• What is required: Write out every entry precisely as given, leaving the pictures out.

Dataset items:
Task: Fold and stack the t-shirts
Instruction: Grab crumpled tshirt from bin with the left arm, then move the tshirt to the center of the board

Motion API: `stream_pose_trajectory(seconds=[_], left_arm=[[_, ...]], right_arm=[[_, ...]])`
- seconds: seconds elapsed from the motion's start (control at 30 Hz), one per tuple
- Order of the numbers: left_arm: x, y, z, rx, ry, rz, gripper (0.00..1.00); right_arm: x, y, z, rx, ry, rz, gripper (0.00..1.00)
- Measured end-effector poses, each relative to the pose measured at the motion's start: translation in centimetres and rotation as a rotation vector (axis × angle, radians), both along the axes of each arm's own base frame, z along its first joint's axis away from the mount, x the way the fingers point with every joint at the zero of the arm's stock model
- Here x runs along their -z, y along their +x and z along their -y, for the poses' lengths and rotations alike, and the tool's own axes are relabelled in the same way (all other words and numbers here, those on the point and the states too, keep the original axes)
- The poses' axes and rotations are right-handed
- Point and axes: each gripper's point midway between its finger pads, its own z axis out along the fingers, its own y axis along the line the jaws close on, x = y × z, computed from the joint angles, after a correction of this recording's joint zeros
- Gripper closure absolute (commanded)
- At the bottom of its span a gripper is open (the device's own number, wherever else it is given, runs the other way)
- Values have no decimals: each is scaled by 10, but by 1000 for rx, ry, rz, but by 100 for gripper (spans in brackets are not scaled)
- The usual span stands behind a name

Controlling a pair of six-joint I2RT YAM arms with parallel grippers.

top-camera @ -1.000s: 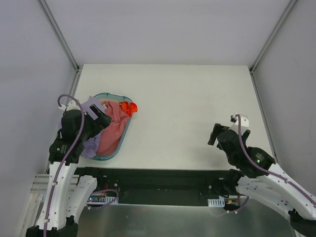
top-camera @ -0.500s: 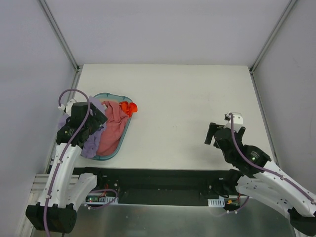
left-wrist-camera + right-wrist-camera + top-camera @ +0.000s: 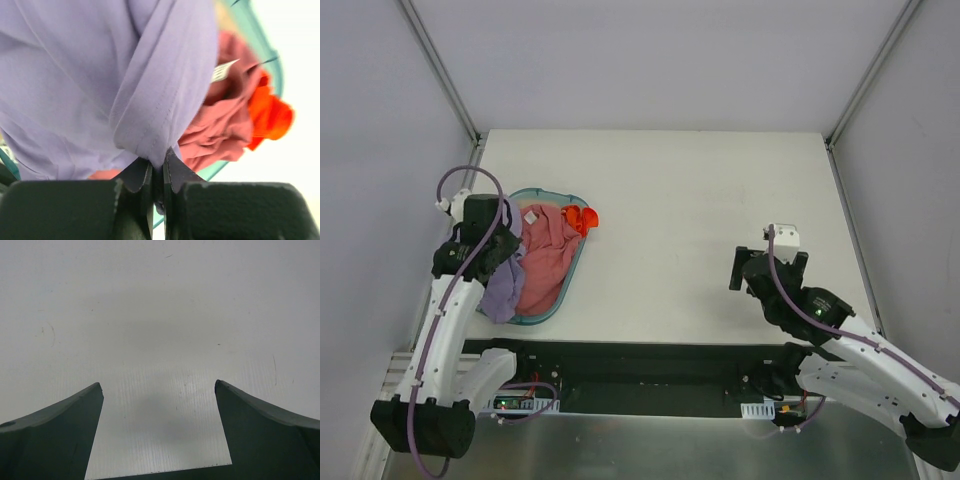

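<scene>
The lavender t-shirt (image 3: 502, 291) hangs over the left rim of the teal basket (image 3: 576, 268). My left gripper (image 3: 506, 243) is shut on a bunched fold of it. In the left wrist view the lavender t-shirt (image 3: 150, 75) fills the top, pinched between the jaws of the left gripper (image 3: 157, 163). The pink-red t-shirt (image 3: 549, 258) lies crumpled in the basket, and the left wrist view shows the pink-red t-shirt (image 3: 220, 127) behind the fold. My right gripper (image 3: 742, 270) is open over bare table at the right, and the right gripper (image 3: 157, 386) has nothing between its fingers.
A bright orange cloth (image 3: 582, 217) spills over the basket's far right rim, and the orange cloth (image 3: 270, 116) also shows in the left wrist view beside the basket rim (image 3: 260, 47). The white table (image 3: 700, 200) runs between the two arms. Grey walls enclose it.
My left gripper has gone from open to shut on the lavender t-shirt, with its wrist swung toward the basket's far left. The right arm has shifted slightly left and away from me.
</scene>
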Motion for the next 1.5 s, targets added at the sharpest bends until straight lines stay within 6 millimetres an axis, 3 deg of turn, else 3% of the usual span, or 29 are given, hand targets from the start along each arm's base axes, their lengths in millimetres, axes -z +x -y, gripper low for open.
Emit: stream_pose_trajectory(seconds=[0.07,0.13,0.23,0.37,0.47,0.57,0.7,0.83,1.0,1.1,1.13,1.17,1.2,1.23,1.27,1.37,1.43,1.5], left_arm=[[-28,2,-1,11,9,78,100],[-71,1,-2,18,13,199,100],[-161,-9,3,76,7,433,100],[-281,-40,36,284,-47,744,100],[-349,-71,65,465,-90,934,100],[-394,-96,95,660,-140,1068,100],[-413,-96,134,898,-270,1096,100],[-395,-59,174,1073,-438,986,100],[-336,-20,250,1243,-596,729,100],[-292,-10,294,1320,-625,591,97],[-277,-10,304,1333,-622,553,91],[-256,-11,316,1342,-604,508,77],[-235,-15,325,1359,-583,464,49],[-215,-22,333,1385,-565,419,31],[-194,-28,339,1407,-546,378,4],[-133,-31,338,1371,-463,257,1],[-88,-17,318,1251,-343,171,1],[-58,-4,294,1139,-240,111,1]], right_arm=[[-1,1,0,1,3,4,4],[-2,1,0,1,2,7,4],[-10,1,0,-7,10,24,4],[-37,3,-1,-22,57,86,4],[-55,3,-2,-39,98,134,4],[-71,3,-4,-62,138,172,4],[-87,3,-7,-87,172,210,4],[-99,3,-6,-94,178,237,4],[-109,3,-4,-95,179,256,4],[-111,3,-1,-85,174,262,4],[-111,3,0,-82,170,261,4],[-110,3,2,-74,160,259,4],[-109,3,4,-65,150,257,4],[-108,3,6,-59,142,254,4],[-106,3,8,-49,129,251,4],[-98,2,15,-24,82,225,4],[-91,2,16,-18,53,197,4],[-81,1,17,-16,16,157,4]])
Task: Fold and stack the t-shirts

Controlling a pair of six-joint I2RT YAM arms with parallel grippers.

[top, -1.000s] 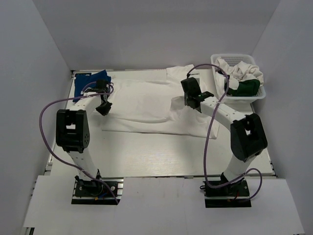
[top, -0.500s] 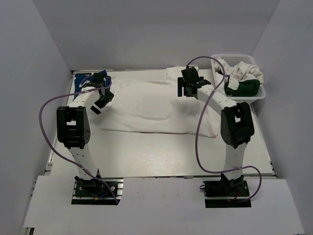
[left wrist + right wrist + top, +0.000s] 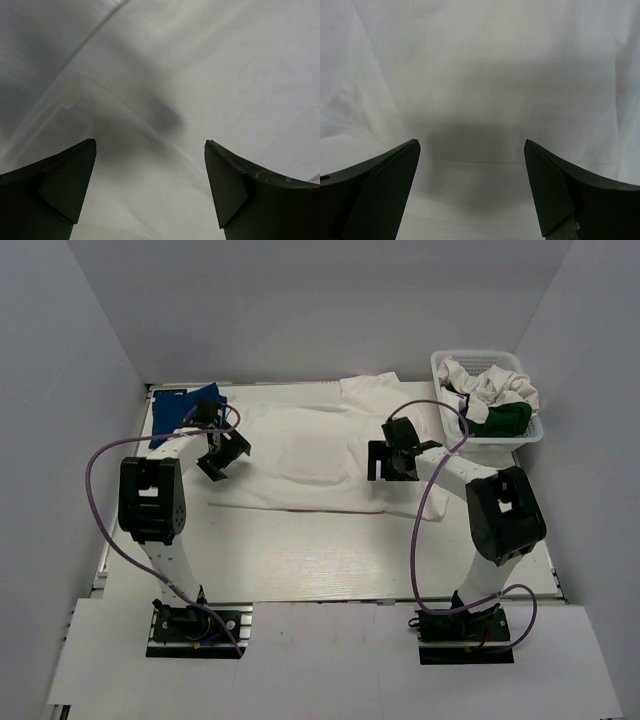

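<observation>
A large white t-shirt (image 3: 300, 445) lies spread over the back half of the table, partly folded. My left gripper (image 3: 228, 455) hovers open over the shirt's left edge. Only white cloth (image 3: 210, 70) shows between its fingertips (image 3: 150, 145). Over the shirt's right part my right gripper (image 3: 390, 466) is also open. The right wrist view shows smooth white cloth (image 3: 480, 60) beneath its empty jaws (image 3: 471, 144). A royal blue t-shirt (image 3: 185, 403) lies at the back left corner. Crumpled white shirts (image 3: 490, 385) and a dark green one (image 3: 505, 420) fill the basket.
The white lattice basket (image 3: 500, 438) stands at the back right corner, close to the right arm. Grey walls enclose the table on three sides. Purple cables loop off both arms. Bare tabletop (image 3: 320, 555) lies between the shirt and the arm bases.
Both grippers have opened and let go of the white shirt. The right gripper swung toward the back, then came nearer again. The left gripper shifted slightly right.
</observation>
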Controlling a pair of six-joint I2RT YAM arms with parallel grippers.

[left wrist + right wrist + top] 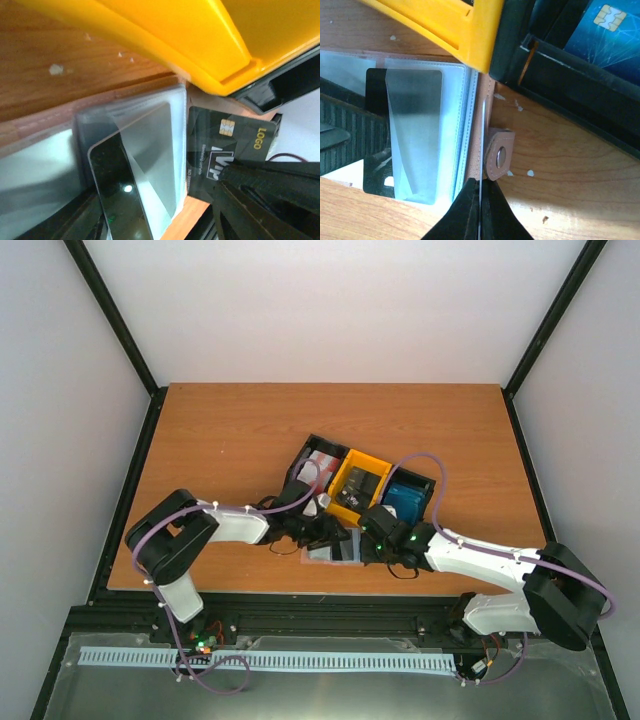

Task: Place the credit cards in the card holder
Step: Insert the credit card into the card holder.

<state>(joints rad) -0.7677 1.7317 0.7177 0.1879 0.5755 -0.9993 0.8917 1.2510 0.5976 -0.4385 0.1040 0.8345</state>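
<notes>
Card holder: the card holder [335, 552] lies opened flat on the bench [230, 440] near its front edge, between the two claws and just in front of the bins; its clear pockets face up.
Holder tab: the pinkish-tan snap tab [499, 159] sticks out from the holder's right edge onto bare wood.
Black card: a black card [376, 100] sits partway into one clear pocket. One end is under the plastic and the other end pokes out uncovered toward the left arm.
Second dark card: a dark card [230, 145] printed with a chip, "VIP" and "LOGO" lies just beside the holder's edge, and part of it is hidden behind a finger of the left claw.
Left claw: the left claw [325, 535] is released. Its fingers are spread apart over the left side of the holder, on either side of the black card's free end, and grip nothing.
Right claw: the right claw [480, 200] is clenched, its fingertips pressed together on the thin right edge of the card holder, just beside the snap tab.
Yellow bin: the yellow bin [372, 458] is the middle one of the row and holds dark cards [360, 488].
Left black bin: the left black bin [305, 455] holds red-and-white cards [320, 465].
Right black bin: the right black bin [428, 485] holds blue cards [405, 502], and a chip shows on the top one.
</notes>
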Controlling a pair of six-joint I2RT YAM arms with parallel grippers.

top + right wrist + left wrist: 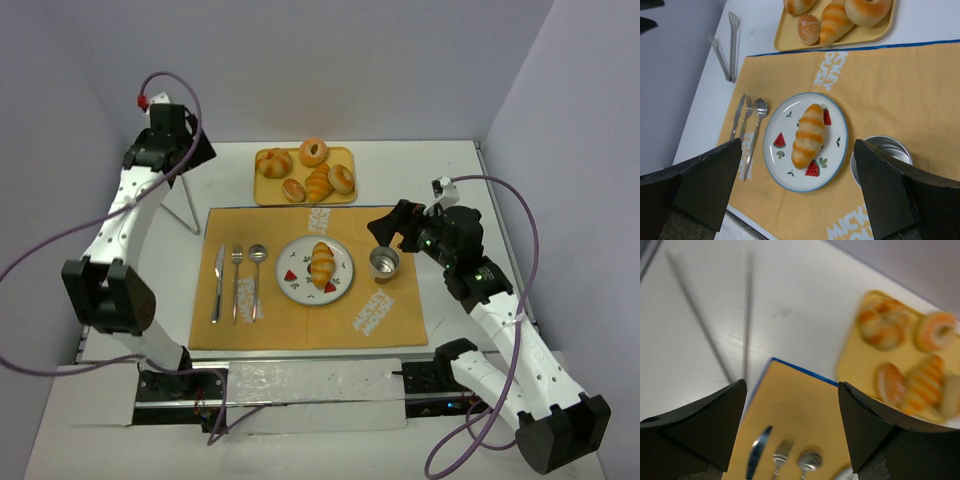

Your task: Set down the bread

• Answer box:
Task: Fold and stack the t-shirts
Instruction: Grab crumpled tshirt from bin with the left arm, then move the tshirt to the center of the board

Motion API: `stream_pose_trajectory(seconds=[_], left_arm=[[_, ...]], right_arm=[[_, ...]])`
- seconds: seconds elapsed from the motion's start (control at 30 Hz), one per tuple
- Order of the numbers: left_arm: x, y, z, rx, ry, rz, gripper (0.00..1.00); right_arm: x, y, z, rx, ry, rz, gripper (0.00..1.00)
- Measured end-effector poses, each relative to the pose measured at the motion's start: translation in centimetres and rotation as a rotation vector (axis × angle, radians), both along the axes of each arm's own base frame, z along its first joint's axis away from the mount, x the way the fingers point with every joint at the zero of the arm's stock model
- Here x runs along their -z, y along their +x and z along their -y, for the poses' lengths and rotations alike, and the tool's own axes are relabelled in the same way (all other words and numbers here, those on the point and the states too, keep the original axes)
- The poses' axes and rotations are right-handed
- Point and axes: each gripper's point midway between its finger pads, its own z axis out along the fingers, its own y axis along the line the jaws close on, x = y × z, computed from the joint angles, after a correction of this recording's joint zeros
- Gripper closure absolute (commanded)
- At the bottom of its span a gripper is open (the device's own number, wherever else it is given, runs the other way)
- Values have no decimals: each is scaled by 10, but by 1000 for rx, ry, rz, but by 100 for gripper (spans in brackets are not scaled)
- The usual span stands behind a name

Controlling a pair of six-joint I2RT YAM arms with parallel grippers.

top-camera @ -1.000s: 
top-camera @ -0.500s: 
left-wrist-camera + right-wrist-camera + top-camera @ +0.000s: 

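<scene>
The lavender t-shirt (image 3: 502, 291) hangs over the left rim of the teal basket (image 3: 576, 268). My left gripper (image 3: 506, 243) is shut on a bunched fold of it. In the left wrist view the lavender t-shirt (image 3: 150, 75) fills the top, pinched between the jaws of the left gripper (image 3: 157, 163). The pink-red t-shirt (image 3: 549, 258) lies crumpled in the basket, and the left wrist view shows the pink-red t-shirt (image 3: 220, 127) behind the fold. My right gripper (image 3: 742, 270) is open over bare table at the right, and the right gripper (image 3: 157, 386) has nothing between its fingers.
A bright orange cloth (image 3: 582, 217) spills over the basket's far right rim, and the orange cloth (image 3: 270, 116) also shows in the left wrist view beside the basket rim (image 3: 260, 47). The white table (image 3: 700, 200) runs between the two arms. Grey walls enclose it.
My left gripper has gone from open to shut on the lavender t-shirt, with its wrist swung toward the basket's far left. The right arm has shifted slightly left and away from me.
</scene>
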Motion for the next 1.5 s, targets added at the sharpest bends until straight lines stay within 6 millimetres an axis, 3 deg of turn, else 3% of the usual span, or 29 are given, hand targets from the start along each arm's base axes, their lengths in millimetres, axes -z +x -y, gripper low for open.
Emit: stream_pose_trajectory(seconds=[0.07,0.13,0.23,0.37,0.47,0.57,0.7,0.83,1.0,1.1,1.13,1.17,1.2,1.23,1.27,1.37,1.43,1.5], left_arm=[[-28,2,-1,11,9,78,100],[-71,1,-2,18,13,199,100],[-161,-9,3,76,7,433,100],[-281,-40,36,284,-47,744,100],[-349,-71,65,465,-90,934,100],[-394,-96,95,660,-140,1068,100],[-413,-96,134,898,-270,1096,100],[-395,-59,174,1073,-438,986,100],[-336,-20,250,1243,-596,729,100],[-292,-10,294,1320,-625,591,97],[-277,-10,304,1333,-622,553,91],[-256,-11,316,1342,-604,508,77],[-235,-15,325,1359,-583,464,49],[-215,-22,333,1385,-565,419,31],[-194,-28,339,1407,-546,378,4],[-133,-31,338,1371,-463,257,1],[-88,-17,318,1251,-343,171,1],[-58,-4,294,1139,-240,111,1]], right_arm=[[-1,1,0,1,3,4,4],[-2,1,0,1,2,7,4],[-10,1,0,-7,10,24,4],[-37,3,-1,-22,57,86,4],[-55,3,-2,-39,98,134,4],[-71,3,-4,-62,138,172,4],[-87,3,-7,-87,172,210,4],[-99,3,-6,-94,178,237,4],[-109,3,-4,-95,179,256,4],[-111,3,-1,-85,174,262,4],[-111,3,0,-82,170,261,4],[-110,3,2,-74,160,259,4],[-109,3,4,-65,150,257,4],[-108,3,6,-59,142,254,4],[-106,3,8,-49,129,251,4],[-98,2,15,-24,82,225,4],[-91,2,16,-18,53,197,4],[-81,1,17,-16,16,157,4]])
Task: Fold and stack the t-shirts

Controlling a pair of six-joint I2RT YAM arms with parallel grippers.

[top, -1.000s] 
[top, -0.500s] 
[left wrist + right wrist + top, +0.000s] 

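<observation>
A large white t-shirt (image 3: 300, 445) lies spread over the back half of the table, partly folded. My left gripper (image 3: 228, 455) hovers open over the shirt's left edge. Only white cloth (image 3: 210, 70) shows between its fingertips (image 3: 150, 145). Over the shirt's right part my right gripper (image 3: 390, 466) is also open. The right wrist view shows smooth white cloth (image 3: 480, 60) beneath its empty jaws (image 3: 471, 144). A royal blue t-shirt (image 3: 185, 403) lies at the back left corner. Crumpled white shirts (image 3: 490, 385) and a dark green one (image 3: 505, 420) fill the basket.
The white lattice basket (image 3: 500, 438) stands at the back right corner, close to the right arm. Grey walls enclose the table on three sides. Purple cables loop off both arms. Bare tabletop (image 3: 320, 555) lies between the shirt and the arm bases.
Both grippers have opened and let go of the white shirt. The right gripper swung toward the back, then came nearer again. The left gripper shifted slightly right.
</observation>
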Controlling a pair of six-joint I2RT YAM arms with parallel grippers.

[left wrist + right wrist + top] 

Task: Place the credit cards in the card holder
Step: Insert the credit card into the card holder.

<state>(joints rad) -0.7677 1.7317 0.7177 0.1879 0.5755 -0.9993 0.8917 1.2510 0.5976 -0.4385 0.1040 0.8345</state>
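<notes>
Card holder: the card holder [335, 552] lies opened flat on the bench [230, 440] near its front edge, between the two claws and just in front of the bins; its clear pockets face up.
Holder tab: the pinkish-tan snap tab [499, 159] sticks out from the holder's right edge onto bare wood.
Black card: a black card [376, 100] sits partway into one clear pocket. One end is under the plastic and the other end pokes out uncovered toward the left arm.
Second dark card: a dark card [230, 145] printed with a chip, "VIP" and "LOGO" lies just beside the holder's edge, and part of it is hidden behind a finger of the left claw.
Left claw: the left claw [325, 535] is released. Its fingers are spread apart over the left side of the holder, on either side of the black card's free end, and grip nothing.
Right claw: the right claw [480, 200] is clenched, its fingertips pressed together on the thin right edge of the card holder, just beside the snap tab.
Yellow bin: the yellow bin [372, 458] is the middle one of the row and holds dark cards [360, 488].
Left black bin: the left black bin [305, 455] holds red-and-white cards [320, 465].
Right black bin: the right black bin [428, 485] holds blue cards [405, 502], and a chip shows on the top one.
</notes>
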Controlling a pair of six-joint I2RT YAM arms with parallel grippers.

top + right wrist + left wrist: 

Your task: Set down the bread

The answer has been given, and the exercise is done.